Galactica is a series of AI models trained on more than 48 million “high-quality and highly curated” scientific papers, textbooks and lecture notes, scientific websites and encyclopaedias, says the Meta paper.
Researchers trained five different AI models on this information, with increasing size and complexity, ranging from a relatively modest 125 million parameters – allocated slots of data within a computer that replicate the synapses between neurons in the human brain – to 120 billion. In response to any given prompt, each model can output text in the format of a research paper, Wikipedia article or plain text, using what it has learned from the vast number of examples it has read.
How well does it do?
Meta researchers tested Galactica against other AI models on a range of benchmarks.
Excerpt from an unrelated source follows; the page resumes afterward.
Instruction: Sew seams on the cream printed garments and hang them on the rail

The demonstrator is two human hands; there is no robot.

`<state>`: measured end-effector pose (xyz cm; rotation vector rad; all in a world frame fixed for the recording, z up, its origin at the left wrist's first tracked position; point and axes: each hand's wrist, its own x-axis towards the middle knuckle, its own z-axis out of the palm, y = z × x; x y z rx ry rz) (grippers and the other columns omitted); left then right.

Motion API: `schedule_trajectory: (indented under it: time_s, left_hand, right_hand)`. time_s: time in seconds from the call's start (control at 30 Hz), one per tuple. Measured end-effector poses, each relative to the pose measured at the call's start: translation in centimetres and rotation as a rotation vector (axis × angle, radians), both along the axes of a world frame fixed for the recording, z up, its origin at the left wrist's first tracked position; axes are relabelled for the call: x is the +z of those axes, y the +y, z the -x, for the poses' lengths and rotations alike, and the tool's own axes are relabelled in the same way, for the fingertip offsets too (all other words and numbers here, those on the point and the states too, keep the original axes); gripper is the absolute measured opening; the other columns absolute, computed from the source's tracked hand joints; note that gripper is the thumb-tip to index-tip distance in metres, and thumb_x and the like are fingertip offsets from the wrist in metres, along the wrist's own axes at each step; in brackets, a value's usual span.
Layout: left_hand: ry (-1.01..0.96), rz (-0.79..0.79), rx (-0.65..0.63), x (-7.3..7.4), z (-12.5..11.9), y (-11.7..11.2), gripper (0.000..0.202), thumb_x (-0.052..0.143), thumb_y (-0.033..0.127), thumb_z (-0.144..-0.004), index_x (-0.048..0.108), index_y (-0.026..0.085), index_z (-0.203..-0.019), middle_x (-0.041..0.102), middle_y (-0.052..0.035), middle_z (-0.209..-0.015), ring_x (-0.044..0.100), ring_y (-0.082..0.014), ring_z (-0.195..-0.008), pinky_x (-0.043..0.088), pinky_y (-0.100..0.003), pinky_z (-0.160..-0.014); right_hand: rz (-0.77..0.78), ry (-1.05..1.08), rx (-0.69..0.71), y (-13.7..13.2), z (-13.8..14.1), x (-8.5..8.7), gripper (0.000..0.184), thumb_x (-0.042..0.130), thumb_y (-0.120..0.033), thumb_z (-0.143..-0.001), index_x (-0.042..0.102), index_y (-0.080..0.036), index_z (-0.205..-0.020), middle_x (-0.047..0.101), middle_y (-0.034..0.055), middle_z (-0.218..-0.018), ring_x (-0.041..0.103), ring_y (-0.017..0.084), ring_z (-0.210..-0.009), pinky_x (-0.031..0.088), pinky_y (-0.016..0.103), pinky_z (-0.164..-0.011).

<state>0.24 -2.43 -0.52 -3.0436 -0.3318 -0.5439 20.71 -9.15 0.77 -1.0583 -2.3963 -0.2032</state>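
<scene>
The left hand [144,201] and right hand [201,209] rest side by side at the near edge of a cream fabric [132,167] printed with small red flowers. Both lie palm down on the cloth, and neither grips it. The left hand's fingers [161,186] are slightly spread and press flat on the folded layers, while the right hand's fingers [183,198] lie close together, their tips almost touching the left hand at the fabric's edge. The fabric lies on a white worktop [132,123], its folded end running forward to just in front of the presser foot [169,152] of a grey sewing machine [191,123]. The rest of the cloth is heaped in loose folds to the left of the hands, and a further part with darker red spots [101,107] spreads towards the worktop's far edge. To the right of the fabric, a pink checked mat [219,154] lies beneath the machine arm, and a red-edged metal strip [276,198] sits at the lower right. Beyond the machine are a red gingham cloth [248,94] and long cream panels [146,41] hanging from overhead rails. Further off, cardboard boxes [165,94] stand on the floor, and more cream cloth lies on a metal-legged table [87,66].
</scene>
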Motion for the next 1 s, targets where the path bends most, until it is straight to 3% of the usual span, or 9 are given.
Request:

On the BIG-bench test, which is a collection of 204 diverse tasks covering a range of topics including linguistics, mathematics and chess, the biggest Galactica model had an accuracy score of 48.7 per cent – compared with a larger, 175-billion-parameter model called OPT, which scored 43.4 per cent. But the paper mentions that only 57 of the tasks were used in experiments.
Galactica also did well on another benchmark called TruthfulQA, which comprises 817 questions that span health, law, finance and other categories. It scored 26 per cent accuracy, compared with OPT’s 21 per cent. And in mathematical parts of a benchmark called MMLU, it outperformed by 41.3 per cent to 35.7 per cent.
It was also judged to have performed well on a range of science-specific benchmarks, but some who have read the paper have it for comparing Galactica against general-purpose language models, which shouldn’t be expected to be as good at handling specific scientific information as a model trained solely on it. Others have pointed out that Galactica seems to spot important keywords well, but fails to handle semantic detail, for example giving the to “What is a protein that does NOT work with cholesterol?” as it does to the question “What is a protein that does work with cholesterol?”
at the Max Planck Institute for Intelligent Systems in Germany that when he tried the tool, the output was “wrong or biased but sounded right and authoritative”.
at Imperial College London says his early results using Galactica were mixed. “It’s a fun tool to play around with, and a great initiative by Meta. However, I found it tended to write things that might be believable to a non-expert, but were not necessarily scientifically accurate. And whilst individual sentences made sense, the high-level structure was often not coherent,” he says.
Does it pass the 91av test?
To test Galactica, 91av asked the AI – although at the time of writing public access to the tool had been – to create a Wikipedia page about the magazine, using the prompt “wiki article on 91av magazine”. What came back read convincingly, in the familiar style of a Wikipedia page. But the details were all wrong.

“The first issue was published in June 1939,” it read – actually it was 1956. “The first issue included an article on the discovery of penicillin by Alexander Fleming,” it continued. That would indeed have been a great scoop, had penicillin not been discovered 11 years previously in 1928.
91av is, according to Galactica, no longer published, but was previously printed monthly. In truth, the magazine is still going strong and a new issue is released every week.
On the surface, Galactica’s output read convincingly, with an authoritative style that it has learned to mimic from numerous papers written by human academics, but it fell down on accuracy on almost every point of fact.
This point is admitted by Meta, which includes a disclaimer under Galactica’s output: “WARNING: Outputs may be unreliable! Language Models are prone to hallucinate text.”